| Activity |
Return every line below as is, leaving out the pictures.

▼

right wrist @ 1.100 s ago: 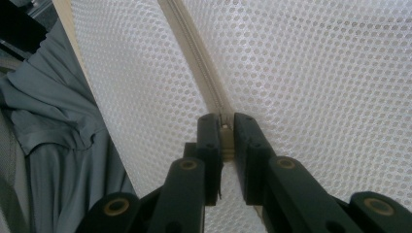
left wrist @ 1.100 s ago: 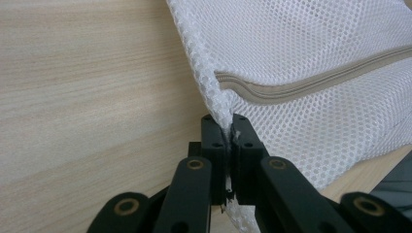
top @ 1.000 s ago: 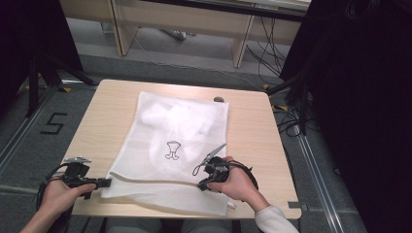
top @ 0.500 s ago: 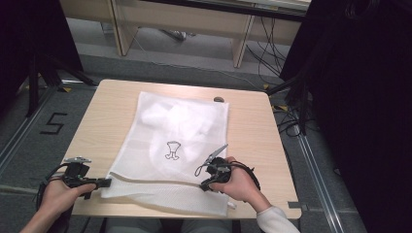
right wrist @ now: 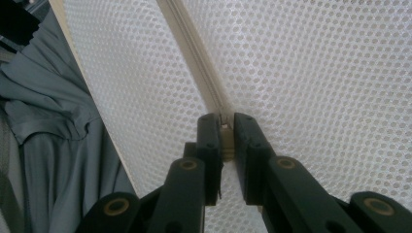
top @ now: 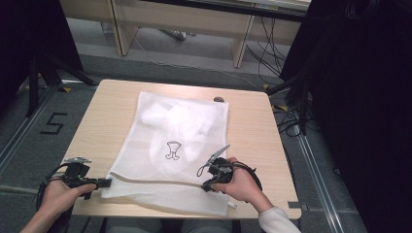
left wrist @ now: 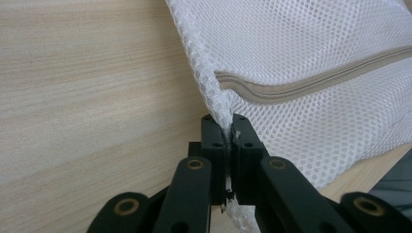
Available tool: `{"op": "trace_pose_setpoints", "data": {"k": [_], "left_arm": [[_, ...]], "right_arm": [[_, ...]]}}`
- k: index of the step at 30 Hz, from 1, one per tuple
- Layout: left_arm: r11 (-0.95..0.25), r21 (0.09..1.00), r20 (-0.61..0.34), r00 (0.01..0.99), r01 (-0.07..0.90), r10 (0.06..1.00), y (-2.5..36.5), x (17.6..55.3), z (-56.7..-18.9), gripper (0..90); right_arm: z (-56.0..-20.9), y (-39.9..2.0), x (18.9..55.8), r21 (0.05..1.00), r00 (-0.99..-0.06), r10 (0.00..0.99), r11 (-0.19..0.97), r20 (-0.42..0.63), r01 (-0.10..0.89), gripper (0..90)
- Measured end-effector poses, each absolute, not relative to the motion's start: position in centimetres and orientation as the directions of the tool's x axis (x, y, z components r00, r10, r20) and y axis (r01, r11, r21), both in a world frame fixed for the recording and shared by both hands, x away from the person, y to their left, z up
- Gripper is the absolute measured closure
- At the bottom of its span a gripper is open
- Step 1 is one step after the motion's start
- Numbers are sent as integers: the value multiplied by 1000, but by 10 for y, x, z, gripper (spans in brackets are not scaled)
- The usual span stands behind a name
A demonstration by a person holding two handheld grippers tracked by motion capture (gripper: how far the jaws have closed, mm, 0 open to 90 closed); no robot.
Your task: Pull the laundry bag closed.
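The high view sat above the person's side of the desk (top: 252, 145), looking forward and down, far enough back to take in the whole top plus the floor beyond. The left gripper view rode right behind the left claw (left wrist: 227, 145), super close, facing the mesh bag (left wrist: 316, 73) at its corner by the near edge. The right gripper view was just as tight behind the right claw (right wrist: 226, 141), pointed along the zipper (right wrist: 194, 63). All three shared that bag's near strip.
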State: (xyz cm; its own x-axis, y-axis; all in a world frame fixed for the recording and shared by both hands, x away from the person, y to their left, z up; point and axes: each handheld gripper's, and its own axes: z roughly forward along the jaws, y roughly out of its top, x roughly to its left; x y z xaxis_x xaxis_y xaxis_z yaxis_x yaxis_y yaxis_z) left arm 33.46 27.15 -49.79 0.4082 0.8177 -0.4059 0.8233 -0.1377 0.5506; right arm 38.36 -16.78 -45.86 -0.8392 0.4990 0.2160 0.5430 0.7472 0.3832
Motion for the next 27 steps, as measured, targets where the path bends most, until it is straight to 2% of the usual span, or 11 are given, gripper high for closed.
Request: {"op": "trace_pose_setpoints", "data": {"k": [27], "left_arm": [[-147,543,-407,411,827,816,271,334,-498,856]], "right_arm": [[-461,-186,382,361,-814,527,730,244,581,825]]}}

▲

| Problem solution |
right wrist @ 1.100 s ago: 
left wrist @ 1.100 s ago: 
top @ 1.000 s ago: 
top @ 0.500 s ago: 
right wrist @ now: 
top @ now: 
left wrist @ now: 
Available tool: `{"op": "trace_pose_setpoints", "data": {"k": [_], "left_arm": [[_, ...]], "right_arm": [[_, ...]]}}`
- k: index of the step at 30 Hz, from 1, one per tuple
- Layout: left_arm: r11 (-0.95..0.25), r21 (0.09..1.00), r20 (-0.61..0.34), r00 (0.01..0.99), r01 (-0.07..0.90), r10 (0.06..1.00), y (-2.5..36.5), x (17.6..55.3), z (-56.7..-18.9), gripper (0..90); right_arm: z (-56.0..-20.9), y (-39.9..2.0), x (18.9..55.8), r21 (0.05..1.00), r00 (-0.99..-0.06), r10 (0.00..0.99), r11 (-0.19..0.97), r20 (-0.42..0.63), r01 (-0.10..0.89), gripper (0..90)
- Measured end-effector poses, each absolute, not relative to the motion's start: position in centimetres and orientation as the directions of the tool's x axis (x, y, z components r00, r10, r20) and y axis (r01, r11, r21), both in a world frame fixed for the recording and shared by both hands, x away from the person, y to their left, z up
- Gripper is the absolute measured closure
- At the bottom of its span a gripper is open
- Step 1 is one step after the motion's start
- Numbers are sent as integers: the value multiplied by 1000, but by 10 for y, x, z, gripper (spans in brackets are not scaled)
- The usual span stands behind a name
A demonstration by a person holding two handheld grippers tracked by motion capture (gripper: how far the jaws have closed, mm, 0 open to 90 closed); no robot.
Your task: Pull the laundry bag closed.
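The high view sat above the person's side of the desk (top: 252, 145), looking forward and down, far enough back to take in the whole top plus the floor beyond. The left gripper view rode right behind the left claw (left wrist: 227, 145), super close, facing the mesh bag (left wrist: 316, 73) at its corner by the near edge. The right gripper view was just as tight behind the right claw (right wrist: 226, 141), pointed along the zipper (right wrist: 194, 63). All three shared that bag's near strip.
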State: (xyz cm; its own x-axis, y-axis; all in a world frame fixed for the recording and shared by both hands, x away from the person, y to their left, z up; point and axes: each handheld gripper's, and its own axes: z roughly forward along the jaws, y roughly out of its top, x roughly to its left; x y z xaxis_x xaxis_y xaxis_z yaxis_x yaxis_y yaxis_z) left arm 33.46 27.15 -49.79 0.4082 0.8177 -0.4059 0.8233 -0.1377 0.5506; right arm 38.36 -16.78 -45.86 -0.8392 0.4990 0.2160 0.5430 0.7472 0.3832
Motion for the next 27 steps, as measured, targets where the path bends most, until it is straight to 2% of the usual span, or 11 are given, gripper high for closed.
Request: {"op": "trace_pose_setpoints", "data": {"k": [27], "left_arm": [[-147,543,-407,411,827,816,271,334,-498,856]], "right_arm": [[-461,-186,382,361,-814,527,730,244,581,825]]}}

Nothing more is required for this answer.